■ **What the exercise asks**: Pictures stay out of the copy; set down each line of the listing below exactly.

================================

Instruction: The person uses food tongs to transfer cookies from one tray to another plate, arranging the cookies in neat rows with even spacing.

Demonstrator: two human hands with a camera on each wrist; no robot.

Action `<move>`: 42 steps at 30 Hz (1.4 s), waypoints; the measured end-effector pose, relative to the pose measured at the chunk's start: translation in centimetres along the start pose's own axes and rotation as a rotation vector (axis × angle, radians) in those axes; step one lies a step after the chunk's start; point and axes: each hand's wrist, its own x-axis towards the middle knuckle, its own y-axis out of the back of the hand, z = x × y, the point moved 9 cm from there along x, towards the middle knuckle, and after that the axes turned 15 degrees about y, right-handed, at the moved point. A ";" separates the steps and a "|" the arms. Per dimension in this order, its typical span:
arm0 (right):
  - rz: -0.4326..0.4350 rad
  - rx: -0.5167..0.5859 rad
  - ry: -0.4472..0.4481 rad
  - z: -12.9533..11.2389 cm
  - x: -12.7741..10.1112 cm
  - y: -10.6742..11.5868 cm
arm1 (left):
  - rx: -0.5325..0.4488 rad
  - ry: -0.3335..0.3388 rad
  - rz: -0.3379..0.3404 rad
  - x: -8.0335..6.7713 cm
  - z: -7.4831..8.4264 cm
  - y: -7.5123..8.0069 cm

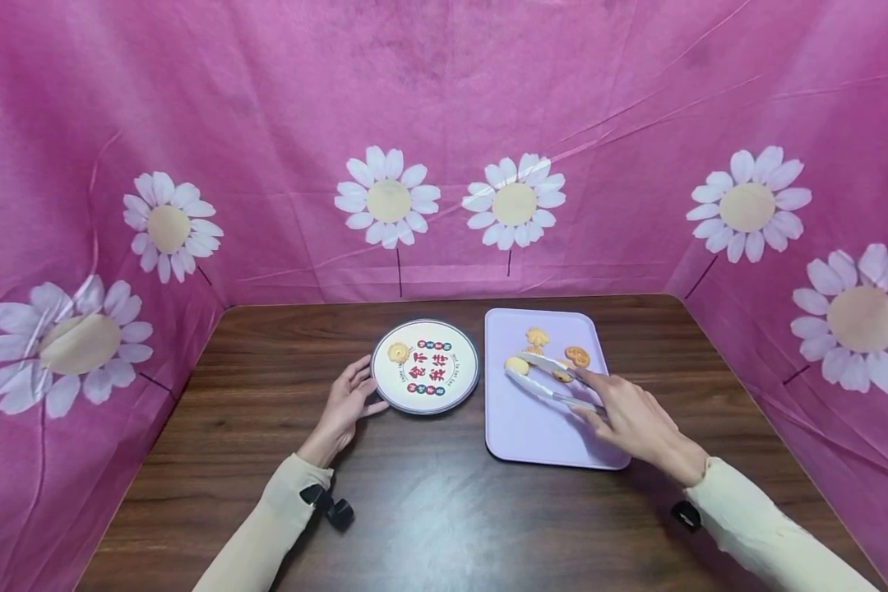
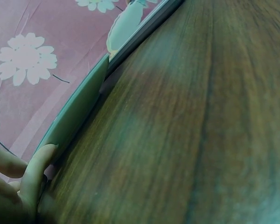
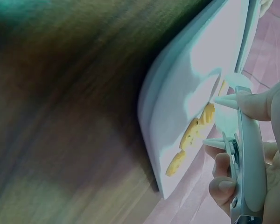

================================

■ **Written reply**:
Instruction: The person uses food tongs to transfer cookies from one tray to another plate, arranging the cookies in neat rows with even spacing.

Demonstrator: two human hands with a camera on each wrist; no robot.

Action `<move>`: 42 steps at 30 Hz (1.4 s), waypoints; the measured end-effector pose, relative to the pose measured at the chunk's start: translation in centimetres along the start pose's own axes and rotation as a rotation vector (axis × angle, radians) in those axes; step one lies a step after the chunk's start; point and axes: each hand's wrist, its own x-axis towards the middle knuckle, its own y-axis out of the back of the hand, z = x × y, the point moved 9 cm from there along x, towards the middle knuckle, and after that the axes turned 15 degrees about y, right-handed, at the moved point. A ";" separates the steps and a "|" the arms. Per dimension in this order, its typical span:
arm0 (right):
  - rz: -0.4326..0.4350 rad
  - rx: -0.5167..0.5859 rad
  - ry: -0.4472..0.4481 rad
  - z: -12.9533..11.2389 cm
  - x: -12.7741..10.1112 cm
  - y: -10.6742..11.5868 cm
arm1 (left):
  - rx: -0.5325..0.4488 rad
  - ry: -0.3335..0.3388 rad
  - rz: -0.3379..0.3404 rad
  - x: -8.0335..6.7713 cm
  - z: -7.4831..8.4264 cm
  - y: -7.5123..8.0069 cm

There is no additional output for this exercise.